How do I live out Christian faith?

More than anything, I would like to see fewer Christian leaders telling me what I should be doing and far more helping me achieve what I should be doing, despite my circumstances.

I think that many people now struggle with how they can live as practicing, worldchanging Christians in a down economy that has them scrambling for decent jobs all the time. I have yet to see a Christian leader tackle that subject, yet issues of work possibly create more how? questions than anything else in a person’s life.

Christian leaders, the questions of how? and how best to answer them are the most important questions in people’s lives. Start offering possible solutions. This means wrestling with tough issues. You’re a leader for a reason, so stop running away from the hard questions and start being that leader. Model what it means to take the answers to what? questions and make them answer how? questions in a practical way. This is what leaders do. They blaze a trail. Now blaze it.

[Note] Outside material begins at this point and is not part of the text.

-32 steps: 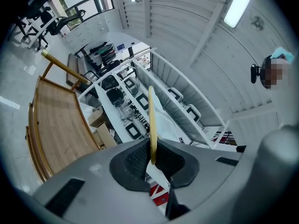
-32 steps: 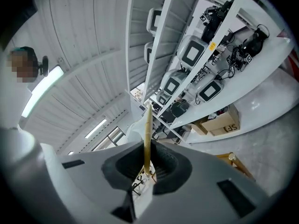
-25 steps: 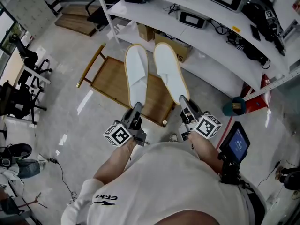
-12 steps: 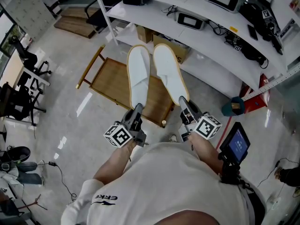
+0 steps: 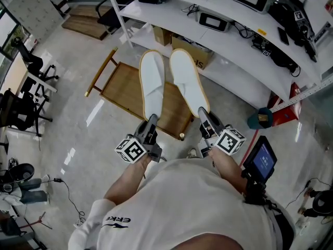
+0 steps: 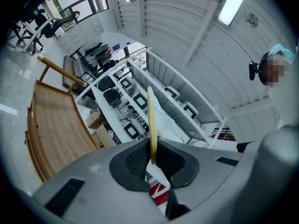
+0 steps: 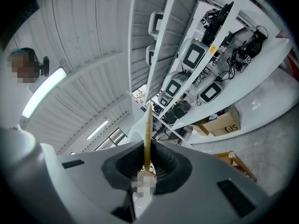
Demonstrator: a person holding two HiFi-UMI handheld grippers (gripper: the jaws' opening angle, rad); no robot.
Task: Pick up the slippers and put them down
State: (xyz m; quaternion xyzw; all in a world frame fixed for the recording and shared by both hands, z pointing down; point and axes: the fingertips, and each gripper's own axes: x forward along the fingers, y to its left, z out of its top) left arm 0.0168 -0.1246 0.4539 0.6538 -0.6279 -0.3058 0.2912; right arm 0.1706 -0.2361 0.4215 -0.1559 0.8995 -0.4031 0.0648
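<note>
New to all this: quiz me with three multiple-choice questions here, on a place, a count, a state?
1. Where are the white flat slippers with tan rims? A on the floor; B held in the air; C on a shelf.
2. How many slippers? A one; B three; C two.
3. Left claw and right claw: A each shut on one slipper; B wide open; C both on one.
B: they stick out above the brown wooden tray. C: one per claw. A: a rim pinched in each.

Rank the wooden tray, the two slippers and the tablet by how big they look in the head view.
1. wooden tray, partly hidden by the slippers.
2. left slipper and right slipper: alike, unranked; held nearer the camera.
3. tablet.
</note>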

And even if you aren’t a leader but have been around life long enough to answer how? questions, for heaven’s sake, DO NOT HIDE YOUR INSIGHTS UNDER A BUSHEL. The Church of Jesus MUST answer how? questions. If you have experience, share it. Who knows how many people might benefit? We are a body, and what one body part knows can serve a different part!

Christian maturity isn’t knowing all the answers to the what? questions of life. It’s more about the how? in the day-to-day. Successfully answering how? is the difference between just being in the race and actually finishing it.